La banca dati testuale e audio è stata progettata con l’intento di creare i presupposti per lo studio della varietà radiofonica di trasmesso. Il primo corpus, rappresentativo delle principali emittenti nazionali, è stato raccolto nel 1995, secondo un prelievo a scacchiera su una settimana di maggio. Le registrazioni, fornite dalle emittenti, sono state trascritte e marcate con il DBT di Eugenio Picchi, che ha poi realizzato una specifica versione del motore di ricerca (DBT-LIR) per la consultazione integrata di testi e file audio (il corpus comprende 64 ore di parlato, 650.000 occorrenze, 86.000 forme; per consistenza comparabile quindi con il LIP di De Mauro). Le trascrizioni sono state allineate alla registrazione e annotate informaticamente in base a generi, tipologie comunicative e parlanti.

A questo primo corpus ne è stato aggiunto un secondo per il 2003, con la stessa modalità di prelievo limitata però alle sole reti RAI (32 ore di parlato, 310.000 occorrenze, 39.000 forme). I due corpora sono interrogabili in contemporanea in modo da permettere, almeno per le reti RAI, una prima valutazione in diacronia dei cambiamenti in atto nella lingua della radio. DBT-LIR consente la ricerca di una forma o gruppi di forme, l’accesso ai dati quantitativi, e infine l’accesso diretto al punto specifico della registrazione con la trascrizione allineata.
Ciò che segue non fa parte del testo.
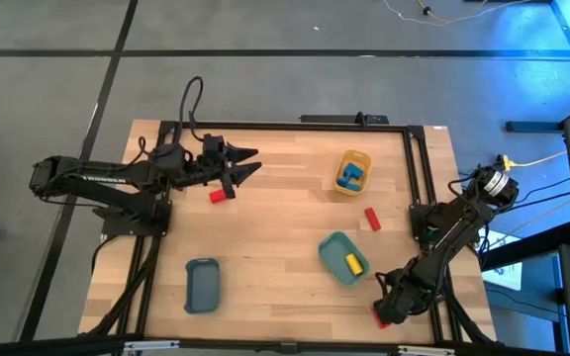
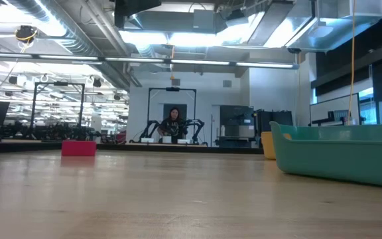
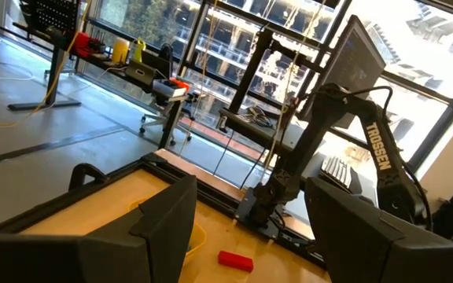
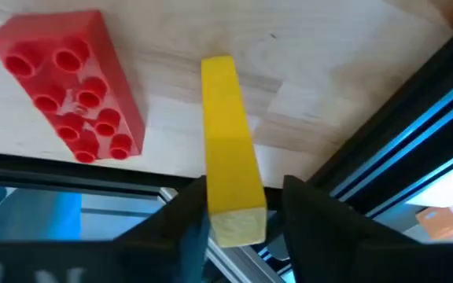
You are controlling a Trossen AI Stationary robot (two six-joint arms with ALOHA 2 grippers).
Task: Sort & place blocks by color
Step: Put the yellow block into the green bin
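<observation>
My right gripper [image 1: 388, 311] is low at the table's near right corner, shut on a long yellow block [image 4: 228, 141]. A red block [image 4: 73, 82] lies flat on the wood beside it, and also shows in the high view [image 1: 382, 319]. My left gripper [image 1: 246, 164] hovers open over the far left part of the table, with another red block [image 1: 221, 195] on the wood just near of it. A third red block [image 1: 372, 218] lies right of centre. Blue blocks [image 1: 352, 176] sit in the yellow tray [image 1: 349, 158], and a yellow block [image 1: 353, 263] in the teal tray [image 1: 332, 247]. My right gripper pinches the yellow block by one end [image 4: 236, 206] between its two fingers [image 4: 185, 220]. The block runs on ahead of the fingers, along them, toward the table top. Whether its far end [image 4: 217, 67] rests on the wood, I cannot tell.
A slate-blue tray [image 1: 202, 285] lies near the table's near left corner. A black frame rail [image 4: 368, 169] runs along the table's right edge close to my right gripper. Bare wood [image 1: 275, 232] lies between the trays. A person [image 2: 173, 121] sits far back in the room.
</observation>
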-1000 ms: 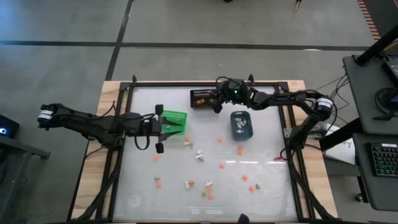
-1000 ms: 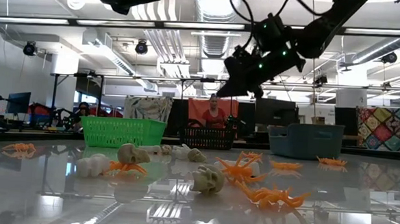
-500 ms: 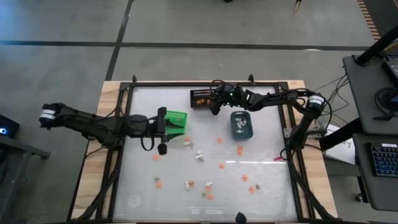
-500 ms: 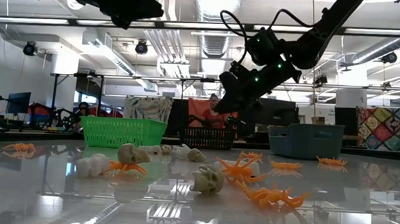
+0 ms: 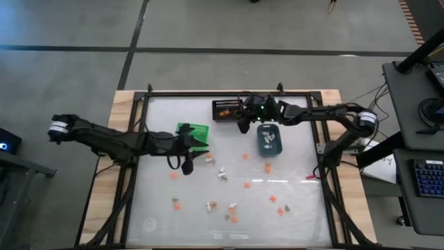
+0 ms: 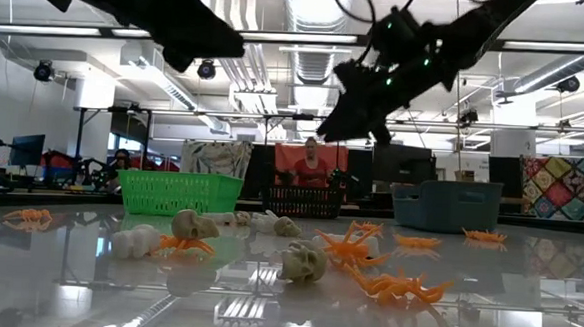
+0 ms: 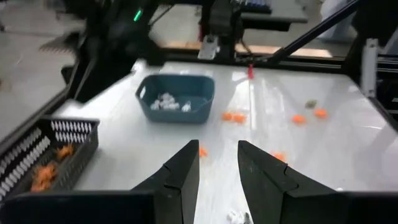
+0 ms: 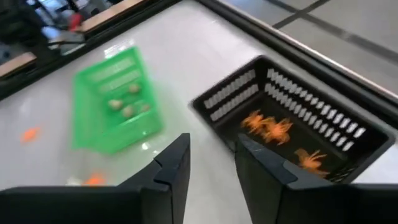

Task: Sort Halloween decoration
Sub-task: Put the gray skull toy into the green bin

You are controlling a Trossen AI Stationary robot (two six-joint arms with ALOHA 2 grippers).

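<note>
Several trinkets [image 5: 246, 185] below right hand [image 5: 242, 126]

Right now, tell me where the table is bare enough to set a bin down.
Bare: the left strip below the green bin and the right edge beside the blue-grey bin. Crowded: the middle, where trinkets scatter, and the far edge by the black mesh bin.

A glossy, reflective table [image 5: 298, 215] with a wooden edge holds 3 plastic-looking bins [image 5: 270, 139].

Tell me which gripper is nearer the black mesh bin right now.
Right. The right gripper hangs at the black mesh bin's edge; the left gripper is farther off, beside the green bin.
</note>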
La progettazione e la realizzazione del LIR sono state effettuate all’interno di progetti FIRB coordinati da Nicoletta Maraschio, responsabile di unità di ricerca del Dipartimento di Italianistica dell’Università degli Studi di Firenze.
L’Accademia della Crusca ha collaborato attivamente fin dalle prime fasi di attuazione del progetto nel 1995. Il progetto si inserisce infatti nel quadro degli studi sull'italiano parlato che in questi ultimi anni appare particolarmente ricco e innovativo, dall'altra prosegue su una linea di ricerca da tempo seguita dal Centro di Studi di Grammatica Italiana dell'Accademia della Crusca (si possono vedere in proposito i volumi Atti del Seminario sull'italiano parlato, Firenze 1976, La lingua italiana in movimento, Firenze 1982, Gli italiani parlati, Firenze 1985, Gli italiani trasmessi: la radio, Incontro di studio: Firenze, 13-14 maggio 1994, Firenze 1997).
Nell’ambito del progetto FIRB VIVIT è stata realizzata una versione web del LIR, con marcatura XML/TEI, che lo renderà interrogabile anche in modo integrato con il LIT.

I due DVD del LIR (con LIR-DBT) sono per ora consultabili presso l’Accademia della Crusca, in vista della pubblicazione. La versione web sarà disponibile da maggio 2014 con l’inaugurazione del portale VIVIT.